What you will do:
Emit the entire listing verbatim.
—————
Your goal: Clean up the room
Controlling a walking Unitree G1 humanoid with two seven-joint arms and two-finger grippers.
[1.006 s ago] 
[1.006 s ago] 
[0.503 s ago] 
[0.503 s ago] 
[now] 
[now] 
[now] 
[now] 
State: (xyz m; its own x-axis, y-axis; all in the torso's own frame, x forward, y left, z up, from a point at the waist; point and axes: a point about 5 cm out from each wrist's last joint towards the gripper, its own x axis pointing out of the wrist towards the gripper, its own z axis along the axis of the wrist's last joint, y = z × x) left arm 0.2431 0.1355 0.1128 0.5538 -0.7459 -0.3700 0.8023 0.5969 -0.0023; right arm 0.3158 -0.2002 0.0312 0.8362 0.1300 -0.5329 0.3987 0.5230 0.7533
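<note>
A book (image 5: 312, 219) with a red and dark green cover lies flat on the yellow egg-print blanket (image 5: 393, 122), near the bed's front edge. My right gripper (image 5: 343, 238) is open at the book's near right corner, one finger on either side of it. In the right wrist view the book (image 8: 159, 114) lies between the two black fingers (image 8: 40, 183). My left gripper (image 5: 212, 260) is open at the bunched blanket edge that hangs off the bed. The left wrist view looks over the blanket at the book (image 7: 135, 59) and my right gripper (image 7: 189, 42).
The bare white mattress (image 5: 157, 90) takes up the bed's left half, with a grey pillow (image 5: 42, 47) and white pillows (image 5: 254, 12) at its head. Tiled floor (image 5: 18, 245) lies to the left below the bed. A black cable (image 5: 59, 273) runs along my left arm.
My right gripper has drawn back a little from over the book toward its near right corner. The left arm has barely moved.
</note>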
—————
Response below:
Your goal: Clean up the room
Controlling a walking Unitree G1 humanoid with two seven-joint arms and two-finger grippers.
[1.006 s ago] 
[1.006 s ago] 
[0.503 s ago] 
[0.503 s ago] 
[now] 
[now] 
[now] 
[now] 
State: (xyz m; its own x-axis, y-axis; all in the torso's own frame, x forward, y left, z up, from a point at the waist; point and axes: a point about 5 cm out from each wrist's last joint towards the gripper, its own x axis pointing out of the wrist towards the gripper, its own z axis along the axis of the wrist's last joint, y = z × x) left arm 0.2431 0.1355 0.1128 0.5538 -0.7459 -0.3700 0.8023 0.5969 -0.0023; right arm 0.3158 -0.2002 0.0312 0.8362 0.1300 -0.5329 0.3987 0.5230 0.7533
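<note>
A book (image 5: 312, 219) with a red and dark green cover lies flat on the yellow egg-print blanket (image 5: 393, 122), near the bed's front edge. My right gripper (image 5: 343, 238) is open at the book's near right corner, one finger on either side of it. In the right wrist view the book (image 8: 159, 114) lies between the two black fingers (image 8: 40, 183). My left gripper (image 5: 212, 260) is open at the bunched blanket edge that hangs off the bed. The left wrist view looks over the blanket at the book (image 7: 135, 59) and my right gripper (image 7: 189, 42).
The bare white mattress (image 5: 157, 90) takes up the bed's left half, with a grey pillow (image 5: 42, 47) and white pillows (image 5: 254, 12) at its head. Tiled floor (image 5: 18, 245) lies to the left below the bed. A black cable (image 5: 59, 273) runs along my left arm.
My right gripper has drawn back a little from over the book toward its near right corner. The left arm has barely moved.
</note>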

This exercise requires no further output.